→ **Goal of the exercise**
In the entries that follow, the line with "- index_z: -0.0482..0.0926" opens the range and the line with "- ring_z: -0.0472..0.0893" closes it; repeat that range exactly, both lines included.

━━━━━━━━━━━━━━━━━━━━

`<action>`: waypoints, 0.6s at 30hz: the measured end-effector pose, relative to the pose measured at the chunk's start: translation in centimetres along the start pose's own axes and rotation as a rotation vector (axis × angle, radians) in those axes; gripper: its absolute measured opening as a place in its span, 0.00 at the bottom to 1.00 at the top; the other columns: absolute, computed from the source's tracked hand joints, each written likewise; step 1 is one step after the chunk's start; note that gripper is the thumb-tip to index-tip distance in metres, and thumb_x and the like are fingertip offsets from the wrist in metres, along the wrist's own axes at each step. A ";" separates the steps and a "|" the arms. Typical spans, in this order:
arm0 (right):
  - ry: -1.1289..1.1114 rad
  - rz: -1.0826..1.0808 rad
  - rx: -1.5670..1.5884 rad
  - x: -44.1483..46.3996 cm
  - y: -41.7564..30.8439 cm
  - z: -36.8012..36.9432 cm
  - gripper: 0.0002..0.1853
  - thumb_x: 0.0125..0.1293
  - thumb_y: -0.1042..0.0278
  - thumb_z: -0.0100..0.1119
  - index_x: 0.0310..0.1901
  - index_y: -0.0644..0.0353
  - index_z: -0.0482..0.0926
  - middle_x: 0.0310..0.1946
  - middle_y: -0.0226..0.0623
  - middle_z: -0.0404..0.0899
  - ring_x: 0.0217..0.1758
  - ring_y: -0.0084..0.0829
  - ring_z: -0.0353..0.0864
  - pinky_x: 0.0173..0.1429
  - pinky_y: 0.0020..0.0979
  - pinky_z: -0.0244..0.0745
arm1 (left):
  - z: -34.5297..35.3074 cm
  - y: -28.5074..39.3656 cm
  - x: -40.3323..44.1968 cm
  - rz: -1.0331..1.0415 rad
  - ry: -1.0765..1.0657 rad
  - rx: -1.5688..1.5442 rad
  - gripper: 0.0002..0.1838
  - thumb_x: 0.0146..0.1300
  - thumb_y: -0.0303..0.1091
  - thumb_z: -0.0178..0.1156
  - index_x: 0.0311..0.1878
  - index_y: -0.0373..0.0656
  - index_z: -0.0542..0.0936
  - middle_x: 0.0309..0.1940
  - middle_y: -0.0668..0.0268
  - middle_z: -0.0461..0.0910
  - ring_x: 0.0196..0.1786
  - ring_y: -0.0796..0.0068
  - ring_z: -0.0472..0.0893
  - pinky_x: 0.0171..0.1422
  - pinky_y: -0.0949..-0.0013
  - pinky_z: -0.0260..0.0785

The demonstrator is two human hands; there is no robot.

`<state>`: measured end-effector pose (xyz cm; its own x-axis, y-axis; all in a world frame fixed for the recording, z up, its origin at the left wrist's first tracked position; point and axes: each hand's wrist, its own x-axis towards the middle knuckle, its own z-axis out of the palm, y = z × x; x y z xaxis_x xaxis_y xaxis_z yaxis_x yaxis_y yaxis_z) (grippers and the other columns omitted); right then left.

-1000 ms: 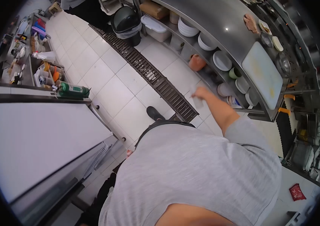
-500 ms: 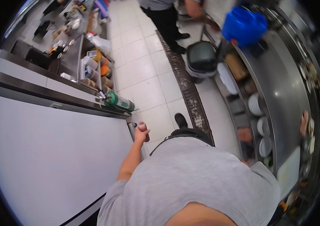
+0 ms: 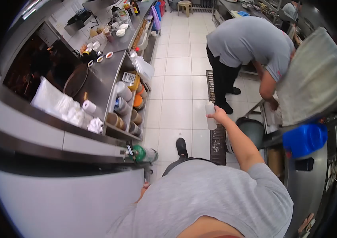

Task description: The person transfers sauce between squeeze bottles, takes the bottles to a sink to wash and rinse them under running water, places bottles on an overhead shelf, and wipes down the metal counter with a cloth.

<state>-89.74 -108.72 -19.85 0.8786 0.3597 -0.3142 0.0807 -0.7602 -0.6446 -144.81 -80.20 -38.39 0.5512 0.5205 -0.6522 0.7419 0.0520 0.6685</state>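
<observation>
My right hand (image 3: pixel 218 114) is stretched out over the floor, its fingers closed round a whitish squeeze bottle (image 3: pixel 211 123) held upright. Low at my left side, only a small part of my left hand (image 3: pixel 145 188) shows beside the edge of the white cabinet top (image 3: pixel 73 198). My shirt and arm hide the rest of it, so its fingers and anything in them cannot be made out. Just ahead of that hand, a green cylinder (image 3: pixel 144 154) lies against the counter end.
A co-worker (image 3: pixel 252 43) bends over at the right, beside a pale sheet (image 3: pixel 315 79). Below stand a dark-lidded bin (image 3: pixel 248 133) and a blue jug (image 3: pixel 305 139). Containers fill the left shelf (image 3: pixel 127 133). A floor grate (image 3: pixel 218 148) runs along the tiles.
My right hand has come forward into view with the whitish bottle. My left hand, which held a reddish sauce bottle, has dropped back and is mostly hidden. The view has turned and shifted.
</observation>
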 end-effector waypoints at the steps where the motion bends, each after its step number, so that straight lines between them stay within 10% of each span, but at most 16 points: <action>1: -0.024 -0.069 0.129 2.5 1.0 1.7 0.37 0.44 0.53 0.77 0.54 0.65 0.74 0.49 0.50 0.80 0.52 0.44 0.80 0.56 0.39 0.74 | -0.4 2.2 1.6 -0.021 -0.018 0.041 0.30 0.43 0.32 0.74 0.52 0.38 0.74 0.45 0.56 0.80 0.47 0.60 0.80 0.51 0.60 0.72; 10: -0.518 0.502 -0.350 5.4 13.6 4.7 0.34 0.43 0.51 0.75 0.50 0.65 0.77 0.46 0.50 0.81 0.47 0.45 0.81 0.51 0.41 0.76 | -4.4 30.2 28.1 0.298 -0.066 0.424 0.36 0.47 0.38 0.72 0.61 0.41 0.70 0.51 0.53 0.78 0.52 0.55 0.79 0.56 0.58 0.71; 18: -0.703 0.565 -0.361 26.6 11.7 1.8 0.32 0.47 0.49 0.72 0.47 0.68 0.79 0.46 0.52 0.80 0.48 0.44 0.81 0.53 0.40 0.76 | -3.5 66.4 45.1 0.684 0.261 -0.074 0.41 0.46 0.43 0.75 0.59 0.33 0.65 0.50 0.49 0.77 0.54 0.55 0.78 0.58 0.60 0.70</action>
<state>-66.32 -107.07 -37.02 0.3597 0.0429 -0.9321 -0.0242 -0.9982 -0.0553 -72.04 -50.28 -22.12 0.7657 0.6430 0.0195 0.2323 -0.3046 0.9237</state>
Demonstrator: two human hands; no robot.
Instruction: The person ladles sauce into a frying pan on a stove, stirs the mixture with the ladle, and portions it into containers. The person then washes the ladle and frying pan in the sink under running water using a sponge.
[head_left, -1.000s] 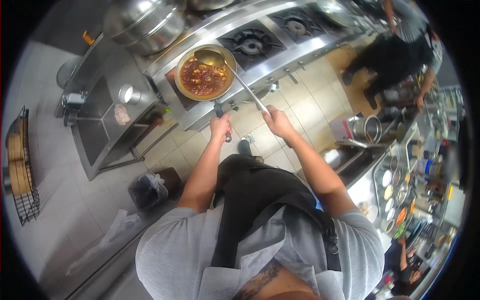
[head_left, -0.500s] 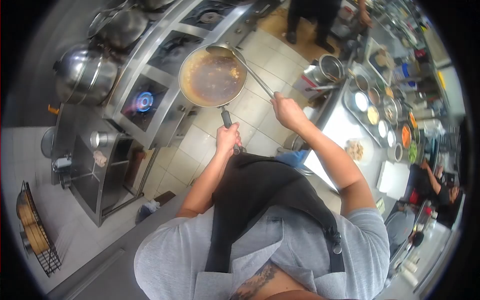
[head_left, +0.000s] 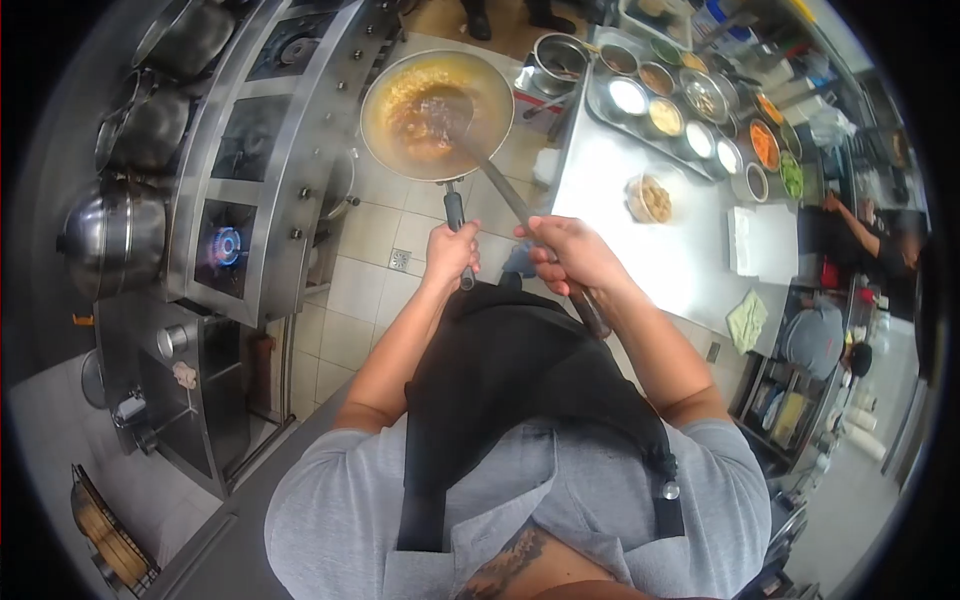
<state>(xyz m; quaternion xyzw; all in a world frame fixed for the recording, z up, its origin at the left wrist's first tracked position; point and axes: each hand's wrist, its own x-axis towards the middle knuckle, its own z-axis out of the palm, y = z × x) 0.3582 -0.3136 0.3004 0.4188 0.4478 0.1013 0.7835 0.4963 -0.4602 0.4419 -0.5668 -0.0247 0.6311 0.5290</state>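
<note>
My left hand (head_left: 452, 254) is wrapped round the black handle of a round pan (head_left: 490, 150), which is held in the air over the tiled floor. Brown, steaming sauce with small pieces (head_left: 415, 125) lies in the pan. My right hand (head_left: 572, 255) grips the long handle of a ladle (head_left: 500, 186); its bowl dips into the sauce and is blurred. To the left, a lit blue burner (head_left: 226, 246) has no pan on it. A metal counter (head_left: 595, 210) stands to the right, bearing a bowl of light brown pieces (head_left: 649, 199).
Several food containers (head_left: 665, 116) line the counter's back, with a white box (head_left: 743, 240) and a green cloth (head_left: 747, 322) nearer. Large steel pots (head_left: 115, 235) stand behind the stove (head_left: 275, 190). One person's feet (head_left: 478, 25) show at the top; another person (head_left: 865, 238) is far right.
The pan has been lifted off the burner and carried right, toward the counter, as the view turned. The ladle's bowl has moved from the pan's rim down into the sauce.
</note>
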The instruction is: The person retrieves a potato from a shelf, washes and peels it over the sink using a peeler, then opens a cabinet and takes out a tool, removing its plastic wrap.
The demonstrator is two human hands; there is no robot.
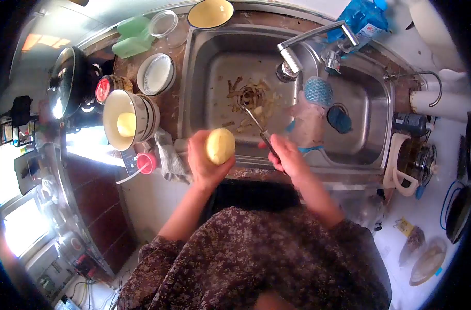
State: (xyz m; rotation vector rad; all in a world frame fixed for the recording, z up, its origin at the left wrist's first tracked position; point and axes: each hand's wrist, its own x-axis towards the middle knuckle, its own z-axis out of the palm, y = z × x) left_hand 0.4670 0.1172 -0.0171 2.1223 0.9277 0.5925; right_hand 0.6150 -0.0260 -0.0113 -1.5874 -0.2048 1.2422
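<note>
Here I have the left hand (198, 157) wrapped round a pale, peeled-looking potato (221, 146), up at the sink's (209, 67) front-left corner. The right hand (290, 157) grips a slim metal tool (255, 121), its tip clear of the potato. I'd go for light, short strokes, away from the left thumb, turning between passes. Peelings (234, 89) litter the left basin (203, 95)! Beyond the left edge, a cream bowl (110, 111) holds a yellow piece (126, 124); behind the back-left corner, a yellow bowl (210, 14).

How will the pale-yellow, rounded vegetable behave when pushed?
The pale-yellow vegetable would probably roll, given its rounded shape. It may be slippery, since it looks peeled. It seems firm, showing no sag in the left hand.
</note>
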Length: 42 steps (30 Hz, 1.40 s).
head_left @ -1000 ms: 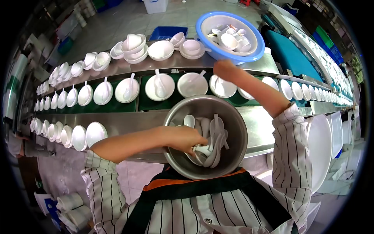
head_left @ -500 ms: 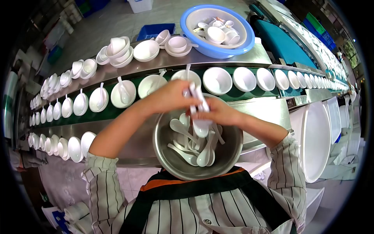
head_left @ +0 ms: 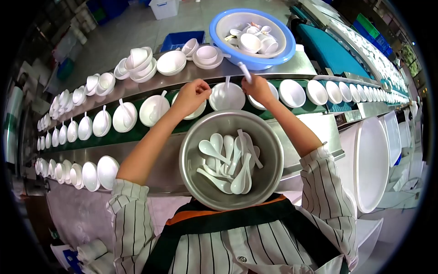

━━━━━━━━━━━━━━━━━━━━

→ **Reply**
  - index_z: -0.0482..0.0926
  - middle_x: 0.0310..0.1946
  - middle_y: -0.0226..0.0623
  - middle_z: -0.0404..0.0899
  - ring_x: 0.0217..0.1758
  - ring_y: -0.0084..0.0829
  - ring_z: -0.0353..0.0864
  - pinky_x: 0.0173..0.1429
  - pinky_y: 0.0020..0.0979
  - pinky_z: -0.0244..0.0745
arm1 (left):
  - z: -34.5297..35.3074 cm
  - y: -28.5074..39.3656 cm
  - x: -40.3323..44.1968 cm
  - rz: -1.0331..1.0415 rad
  - ry: -1.0765..1.0657 rad
  - rx: -1.5688..1.5442 rad
  - gripper: 0.0002..0.1838
  - thumb_x: 0.0146..0.1300
  - thumb_y: -0.0303..0.1091
  - thumb_z: -0.0178..0.1156
  - index_x: 0.0311..0.1878
  - index_y: -0.0373..0.0656
  - index_z: -0.0542..0.0936
  - middle_x: 0.0309..0.1940
  - middle_y: -0.0668..0.0268
  - middle_z: -0.0461..0.0910
  - ring_x: 0.0196..0.1786
  - ring_y: -0.0796..0.0068
  - ring_z: -0.0472..0.0893

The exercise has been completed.